Take each line of the data that contains the string "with" and copy it.
◆ ◆ ◆
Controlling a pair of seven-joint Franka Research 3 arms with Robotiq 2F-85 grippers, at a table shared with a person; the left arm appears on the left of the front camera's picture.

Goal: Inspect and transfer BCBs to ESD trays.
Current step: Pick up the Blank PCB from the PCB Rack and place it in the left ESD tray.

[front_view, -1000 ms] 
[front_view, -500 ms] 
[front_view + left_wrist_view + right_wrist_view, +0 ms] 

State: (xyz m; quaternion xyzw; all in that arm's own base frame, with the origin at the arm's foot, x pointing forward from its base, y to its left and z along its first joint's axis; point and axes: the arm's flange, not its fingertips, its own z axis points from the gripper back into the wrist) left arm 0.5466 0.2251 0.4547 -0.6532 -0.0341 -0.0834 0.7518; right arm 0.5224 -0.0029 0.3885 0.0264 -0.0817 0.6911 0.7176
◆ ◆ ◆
The answer -
Controlling a pair of seven-joint Franka Research 3 arms with Robotiq 2F-85 grippers, at a table shared with a person; the left arm appears on the left of the front camera's picture.
State: (xyz m; quaternion xyzw; all in that arm's own base frame, with the origin at the arm's foot, x pointing forward from its base, y to its left and z along its first joint's axis; point and axes: the arm's flange, not its fingertips, its own z axis points from the gripper back into the wrist) left arm 0.5466 0.2251 0.4547 -0.6532 -0.0341 -0.0834 0.7518; right arm 0.5224 -0.0029 0.3885 0.0264 -0.0817 0.6911 0.7176

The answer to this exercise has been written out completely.